The property was originally purchased by billionaire Jeffrey Soffer and was planned to be a 68-story hotel and casino resort with a price tag of $2.9 billion. However, due to the recession, the Las Vegas casino market crashed and with it the fruition of the Fontainebleau project, ultimately leading to the developers filing for bankruptcy in 2009.
Business magnate Icahn jumped at the opportunity and scooped up the $3 billion project out of bankruptcy for a bargain $148 million in February 2010. Since 2015, Icahn has been trying to sell the hotel for more than two years with an asking price of $650 million, and has been calling it his company’s “hidden gem”.
The investment, which according to a former listing broker said Icahn bought it without having personally visited the site or knew what to do with it, proved to be very profitable for Icahn and the shareholders of his firm, Icahn NV Gaming Acquisition LLC, as the deal will net them a total profit of over $450 million.
“This successful investment is an example of our ‘contrarian’ modus operandi, which seeks to invest in undervalued assets and businesses, nurture, guide and improve their condition and operations, and ultimately sell them for large gains,” said Carl Icahn in a statement.
This sale comes 6 months after Icahn had sold the shuttered Trump Taj Mahal to Hard Rock International at a lost for an undisclosed amount, but his firm still owns the Tropicana casino in Atlantic City.
Witkoff, a well-known real estate developer, called the property “one of the best physical assets of the country” and that “it’s a growing market with no new construction”. He went on to say that the unfinished project is “significantly undervalued” and that the new owners paid a “substantial discount” compared to similar casino properties on the Strip.
Although not confirmed, the casino resort is likely to undergo a name change as the new owners simply referred to the project by its address, “2755 Las Vegas Blvd.
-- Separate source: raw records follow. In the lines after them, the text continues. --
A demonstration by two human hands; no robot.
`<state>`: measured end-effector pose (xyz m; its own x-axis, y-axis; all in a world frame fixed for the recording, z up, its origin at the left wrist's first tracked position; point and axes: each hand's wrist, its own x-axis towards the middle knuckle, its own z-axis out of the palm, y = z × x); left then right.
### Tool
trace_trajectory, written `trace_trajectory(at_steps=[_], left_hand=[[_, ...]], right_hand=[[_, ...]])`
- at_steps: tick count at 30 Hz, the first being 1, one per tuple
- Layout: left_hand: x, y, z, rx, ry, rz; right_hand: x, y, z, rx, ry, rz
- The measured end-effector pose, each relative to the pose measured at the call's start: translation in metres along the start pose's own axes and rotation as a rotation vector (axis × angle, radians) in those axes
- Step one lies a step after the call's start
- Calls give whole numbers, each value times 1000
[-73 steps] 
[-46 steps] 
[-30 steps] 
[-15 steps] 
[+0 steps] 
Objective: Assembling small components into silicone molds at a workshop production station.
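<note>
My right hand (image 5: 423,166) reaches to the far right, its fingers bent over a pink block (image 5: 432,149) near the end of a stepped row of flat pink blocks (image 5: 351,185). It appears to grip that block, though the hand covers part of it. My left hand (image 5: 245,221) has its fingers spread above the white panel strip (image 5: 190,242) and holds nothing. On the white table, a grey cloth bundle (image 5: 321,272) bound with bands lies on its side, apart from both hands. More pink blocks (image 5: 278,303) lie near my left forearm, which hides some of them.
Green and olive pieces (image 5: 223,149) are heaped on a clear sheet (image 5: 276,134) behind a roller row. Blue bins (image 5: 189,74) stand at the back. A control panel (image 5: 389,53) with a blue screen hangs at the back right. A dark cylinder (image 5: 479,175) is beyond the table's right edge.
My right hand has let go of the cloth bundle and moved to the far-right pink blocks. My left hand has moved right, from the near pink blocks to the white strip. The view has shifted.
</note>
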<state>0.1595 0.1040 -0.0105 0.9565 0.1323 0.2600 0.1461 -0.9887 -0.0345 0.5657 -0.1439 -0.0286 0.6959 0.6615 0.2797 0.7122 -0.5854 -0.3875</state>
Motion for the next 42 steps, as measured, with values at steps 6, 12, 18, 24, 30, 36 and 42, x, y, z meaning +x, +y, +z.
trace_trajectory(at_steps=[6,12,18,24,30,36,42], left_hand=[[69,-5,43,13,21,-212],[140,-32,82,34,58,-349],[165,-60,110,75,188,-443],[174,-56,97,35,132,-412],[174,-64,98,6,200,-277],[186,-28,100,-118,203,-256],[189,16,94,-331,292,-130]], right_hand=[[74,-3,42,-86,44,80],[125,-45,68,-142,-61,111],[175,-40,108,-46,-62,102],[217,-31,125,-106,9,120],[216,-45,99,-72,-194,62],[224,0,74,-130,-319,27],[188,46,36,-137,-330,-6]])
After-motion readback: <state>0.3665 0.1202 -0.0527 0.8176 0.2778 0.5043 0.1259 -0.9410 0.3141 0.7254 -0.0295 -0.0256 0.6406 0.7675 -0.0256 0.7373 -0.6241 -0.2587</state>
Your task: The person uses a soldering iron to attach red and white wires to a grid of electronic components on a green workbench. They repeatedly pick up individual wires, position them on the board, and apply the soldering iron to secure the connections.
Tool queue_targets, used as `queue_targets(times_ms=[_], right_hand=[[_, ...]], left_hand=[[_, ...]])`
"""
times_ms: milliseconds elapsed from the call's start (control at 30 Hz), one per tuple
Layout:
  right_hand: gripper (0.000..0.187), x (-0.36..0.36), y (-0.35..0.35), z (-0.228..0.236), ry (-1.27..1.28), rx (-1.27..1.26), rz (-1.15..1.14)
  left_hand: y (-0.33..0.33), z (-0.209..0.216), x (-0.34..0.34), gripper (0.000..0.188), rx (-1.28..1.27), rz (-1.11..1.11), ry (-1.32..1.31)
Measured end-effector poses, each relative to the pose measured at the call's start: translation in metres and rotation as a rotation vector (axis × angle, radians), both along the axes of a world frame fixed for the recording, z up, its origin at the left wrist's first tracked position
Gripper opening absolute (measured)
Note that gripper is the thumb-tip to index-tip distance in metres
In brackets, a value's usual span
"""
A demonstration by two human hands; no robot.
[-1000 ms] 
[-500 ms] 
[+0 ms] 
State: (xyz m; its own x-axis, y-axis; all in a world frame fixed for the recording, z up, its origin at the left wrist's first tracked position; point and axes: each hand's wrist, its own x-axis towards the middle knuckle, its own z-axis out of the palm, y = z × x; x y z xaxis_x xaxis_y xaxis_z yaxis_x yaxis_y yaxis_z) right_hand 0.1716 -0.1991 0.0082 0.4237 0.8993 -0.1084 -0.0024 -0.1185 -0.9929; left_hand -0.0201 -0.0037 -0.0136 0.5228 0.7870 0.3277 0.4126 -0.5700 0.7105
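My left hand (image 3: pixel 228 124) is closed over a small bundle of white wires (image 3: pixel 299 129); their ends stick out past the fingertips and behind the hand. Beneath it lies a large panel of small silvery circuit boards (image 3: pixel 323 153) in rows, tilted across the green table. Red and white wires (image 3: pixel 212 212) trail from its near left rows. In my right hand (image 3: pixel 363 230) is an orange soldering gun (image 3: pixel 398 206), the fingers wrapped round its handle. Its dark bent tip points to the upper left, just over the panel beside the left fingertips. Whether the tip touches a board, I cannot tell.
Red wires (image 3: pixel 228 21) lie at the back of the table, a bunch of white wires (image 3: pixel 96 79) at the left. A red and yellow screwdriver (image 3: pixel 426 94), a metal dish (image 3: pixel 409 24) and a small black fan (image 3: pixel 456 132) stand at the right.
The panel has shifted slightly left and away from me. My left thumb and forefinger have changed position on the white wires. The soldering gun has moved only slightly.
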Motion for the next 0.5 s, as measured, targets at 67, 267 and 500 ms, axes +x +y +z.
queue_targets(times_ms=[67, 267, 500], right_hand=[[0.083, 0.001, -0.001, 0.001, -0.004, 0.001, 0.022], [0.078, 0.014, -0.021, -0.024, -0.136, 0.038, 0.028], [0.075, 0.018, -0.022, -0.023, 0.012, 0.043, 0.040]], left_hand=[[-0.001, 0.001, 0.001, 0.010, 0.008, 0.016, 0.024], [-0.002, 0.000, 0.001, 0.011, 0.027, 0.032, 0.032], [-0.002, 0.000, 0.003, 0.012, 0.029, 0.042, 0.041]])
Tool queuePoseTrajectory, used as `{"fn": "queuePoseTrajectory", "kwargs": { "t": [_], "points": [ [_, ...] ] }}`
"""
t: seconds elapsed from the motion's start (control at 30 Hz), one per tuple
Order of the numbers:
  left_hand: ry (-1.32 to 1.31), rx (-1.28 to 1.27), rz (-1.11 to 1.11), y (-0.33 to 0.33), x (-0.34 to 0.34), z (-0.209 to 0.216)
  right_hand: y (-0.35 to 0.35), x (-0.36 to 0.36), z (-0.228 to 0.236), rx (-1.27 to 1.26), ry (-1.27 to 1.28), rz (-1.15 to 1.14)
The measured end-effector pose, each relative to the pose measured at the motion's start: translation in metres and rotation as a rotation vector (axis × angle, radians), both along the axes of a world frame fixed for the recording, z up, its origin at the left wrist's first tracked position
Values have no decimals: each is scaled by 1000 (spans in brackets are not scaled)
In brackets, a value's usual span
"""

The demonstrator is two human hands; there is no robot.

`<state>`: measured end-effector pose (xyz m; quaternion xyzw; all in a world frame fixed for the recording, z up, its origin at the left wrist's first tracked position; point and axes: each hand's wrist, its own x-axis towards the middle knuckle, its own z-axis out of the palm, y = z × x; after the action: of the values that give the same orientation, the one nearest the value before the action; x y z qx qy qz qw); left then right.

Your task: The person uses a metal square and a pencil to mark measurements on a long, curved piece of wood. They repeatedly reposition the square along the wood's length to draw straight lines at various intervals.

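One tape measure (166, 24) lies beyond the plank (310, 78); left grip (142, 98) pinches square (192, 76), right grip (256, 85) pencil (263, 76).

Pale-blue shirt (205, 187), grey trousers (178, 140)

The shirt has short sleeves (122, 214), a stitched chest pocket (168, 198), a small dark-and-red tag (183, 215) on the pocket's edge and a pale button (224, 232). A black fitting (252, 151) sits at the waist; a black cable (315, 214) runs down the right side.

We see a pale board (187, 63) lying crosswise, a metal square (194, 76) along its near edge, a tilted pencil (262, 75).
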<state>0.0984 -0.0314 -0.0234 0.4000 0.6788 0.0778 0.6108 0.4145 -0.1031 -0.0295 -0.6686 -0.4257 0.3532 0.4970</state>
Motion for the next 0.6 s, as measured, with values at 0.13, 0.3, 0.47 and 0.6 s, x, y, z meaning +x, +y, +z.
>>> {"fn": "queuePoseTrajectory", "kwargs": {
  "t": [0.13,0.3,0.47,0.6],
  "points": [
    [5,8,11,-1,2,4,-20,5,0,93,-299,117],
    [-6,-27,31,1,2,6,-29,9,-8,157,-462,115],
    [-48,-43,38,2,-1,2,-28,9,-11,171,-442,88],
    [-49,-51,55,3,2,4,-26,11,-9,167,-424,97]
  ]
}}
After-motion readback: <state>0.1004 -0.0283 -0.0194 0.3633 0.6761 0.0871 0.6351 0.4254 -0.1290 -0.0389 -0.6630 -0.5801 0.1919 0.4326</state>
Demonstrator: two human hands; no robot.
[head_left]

South”. Without giving away any details, the new owners also stated that they had identified several ways to unlock the property’s growth potential.
Alex Bumazhny, a gambling analyst with Fitch Ratings, stated that since the property is away from the heart of the Strip, therefore will naturally find it harder to compete with the likes of MGM and Caesars properties which are located near the critical mass. Bumazhny added that the success of the project lies in how long the new owners are willing to support its losses until they see profits, which could take several years. He also suggested that they probably want to open sooner rather than later to ride the current wave of the good economy.